Dean Follmann1, Michael P Fay, Michael Proschan
1Biostatistics Research Branch, National Institute of Allergy and Infectious Diseases, MSC 7609, Bethesda, Maryland 20892, USA. dfollmann@niaid.nih.gov
Biometrics
|February 13, 2009
Summary
New chop-lump tests improve vaccine trial power by focusing on infected participants.

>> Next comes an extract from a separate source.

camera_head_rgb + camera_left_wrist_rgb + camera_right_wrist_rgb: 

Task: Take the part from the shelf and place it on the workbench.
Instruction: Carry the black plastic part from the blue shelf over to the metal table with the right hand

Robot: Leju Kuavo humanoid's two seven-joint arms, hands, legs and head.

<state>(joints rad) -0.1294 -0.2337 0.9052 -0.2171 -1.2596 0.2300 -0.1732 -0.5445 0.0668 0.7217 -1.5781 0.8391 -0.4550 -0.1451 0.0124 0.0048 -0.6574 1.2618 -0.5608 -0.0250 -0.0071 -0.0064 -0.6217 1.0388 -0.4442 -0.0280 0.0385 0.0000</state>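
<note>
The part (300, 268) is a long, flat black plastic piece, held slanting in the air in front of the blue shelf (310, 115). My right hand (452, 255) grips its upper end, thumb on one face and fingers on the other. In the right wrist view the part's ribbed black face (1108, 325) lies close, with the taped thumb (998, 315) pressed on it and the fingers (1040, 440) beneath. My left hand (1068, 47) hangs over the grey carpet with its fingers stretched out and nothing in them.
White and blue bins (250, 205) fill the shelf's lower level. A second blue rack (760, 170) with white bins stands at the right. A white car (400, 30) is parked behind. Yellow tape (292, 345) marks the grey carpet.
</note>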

These methods offer enhanced statistical sensitivity for rare infections, aiding vaccine efficacy evaluation.
Area of Science:
- Biostatistics
- Clinical Trials
- Epidemiology
Background:
- Randomized vaccine trials often face challenges in detecting efficacy when infection rates are low.
- Existing methods like the burden of illness (BOI) test can lack power with rare events.
- Subgroup analyses, while potentially powerful, rely on untestable assumptions.
Purpose of the Study:
- To introduce novel statistical tests, "chop-lump" Wilcoxon (CLW) and t-tests (CLT), for comparing vaccine and placebo groups in randomized trials.
- To enhance statistical power in vaccine trials, particularly when infections are infrequent.
- To provide a more robust alternative to existing methods for analyzing vaccine efficacy.
Main Methods:
- Proposed "chop-lump" (CL) methods that remove an equal number of zero outcomes from both vaccine and placebo groups before analysis.
- Utilized a permutation approach to establish the null distribution for the CLW and CLT tests.
- Compared the power of CLW and CLT against traditional Wilcoxon and t-tests, as well as BOI tests, through simulations.
Main Results:
- The CLW test demonstrated greater power than the standard Wilcoxon test under local alternatives when infection rates are equal.
- The "gap" between zero and non-zero outcomes significantly influences the power of the CLT.
- Simulations indicated CL tests can be more powerful than BOI tests in specific scenarios.
Conclusions:
- Chop-lump tests offer a valuable enhancement for analyzing vaccine trial data, especially with low infection rates.
- These new methods provide increased statistical power and can lead to more sensitive detection of vaccine effects.
- The study illustrates the application of CL tests using data from HIV and malaria vaccine trials.